Up at night thinking.

May 22, 2007 01:25

Well, as the title would imply, here I am, up north, comtemplating life. I just finished talking on the phone for at least a good three hours between two friends. It was nice, and it definitely helped to drive my thinking about life and where I'm trying to lead mine.

I must that a lot has been going on in my life. The last few months have been the most dramatic; changes that I did not expect occured. I was forced to find a new center of gravity toward life. I still think I'm trying to find it, we'll see what happens :) Right now, my life is a series of questions to which I have not found many answers.

First of which is career choice. I'm pretty much going through a process of figuring out what exactly I want to do with my life. I thought that I had a pretty good idea, but recent events have led me to believe otherwise. I guess I am fortunate in the sense that I am realizing this early on and not too far into my career. This gives me the flexibility to figure out where I need to go and what I need to do to accomplish this task. I do have some basic plans for what to do, which should hopefully make that whole area more clear as time goes on.
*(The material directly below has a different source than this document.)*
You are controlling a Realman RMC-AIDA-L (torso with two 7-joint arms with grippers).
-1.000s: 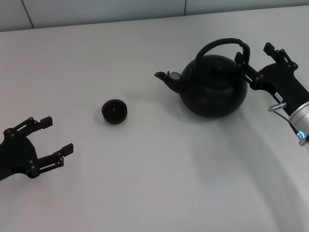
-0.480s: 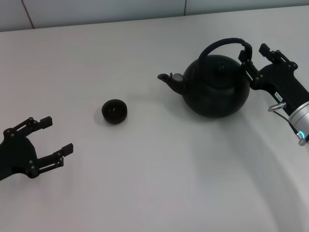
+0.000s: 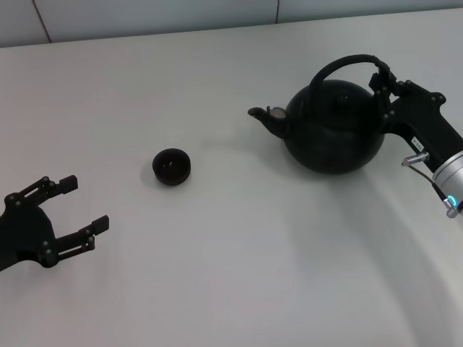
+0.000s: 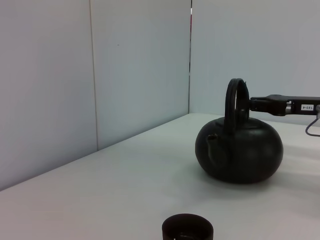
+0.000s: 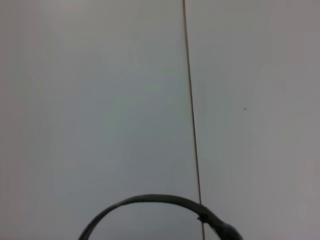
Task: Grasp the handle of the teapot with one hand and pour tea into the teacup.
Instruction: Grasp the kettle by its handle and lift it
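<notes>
The matte black teapot (image 3: 333, 134) stands at the right of the white table, spout pointing left toward the teacup (image 3: 171, 166). My right gripper (image 3: 385, 85), with the white label, is shut on the right end of the arched handle (image 3: 347, 63). The left wrist view shows the teapot (image 4: 240, 150), its handle (image 4: 235, 95) held from the side by the right gripper (image 4: 252, 104), and the teacup (image 4: 187, 229) in front. The right wrist view shows only the handle's arc (image 5: 150, 200). My left gripper (image 3: 85, 202) is open and idle at the near left. I cannot tell whether the teapot touches the table.
The white table (image 3: 231, 275) stretches between the teacup and the teapot. A pale panelled wall (image 3: 145, 14) runs along the table's far edge.
My right gripper closed on the handle, and the teapot shifted to the right with it. The teacup and the left arm have not moved.
</notes>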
Next area of interest is life and relationships. I've kept pretty quiet on this topic for a while, and I don't want to dwell on it too much. Essentially, I had to come to some tough conclusions. Without getting into to too much details, I'll put it at this. My heart wanted to take the road most trodded on, the one that is associated with more comfort. I struggled with this concept for a long time. And in times past, I have decided to go with it, which ended up turning out all right for that time. However, this time, I knew I had to think about this in many different lights. I thought about the short and long term, as well as academic and career consequences of all my options. I am the type of person that tends to look well into the future when making bigger decisions concerning my life and those in it. I evaluated many outcomes of all the sides, and eventually came up with what I thought would be a proper way of working with the situation at hand. In this respect, I went with the road less taken, which was very difficult. Sometimes I wonder if I came to the right conclusion. Many friends and family have reassured me of this, but I don't necessarily agree 100% with them. There are definitely risks and consequences with each side. The difference with this time was that I took a stronger look at my life, and what I needed at this time. And for me right now, I just need time to think about what I need to do on this earth. I need to figure out where I stand, and where I may want to be in the near future. Because of this, I don't have time to focus on as many things as usual. Hence, a relationship would not have been the right choice for me at this time. I know I have growing to do, and I just need a lot of space to figure it all out.

My hope is that I'll eventually find my foundation, which will help me achieve the goals I set for myself. I just need to pray that I'll find my way.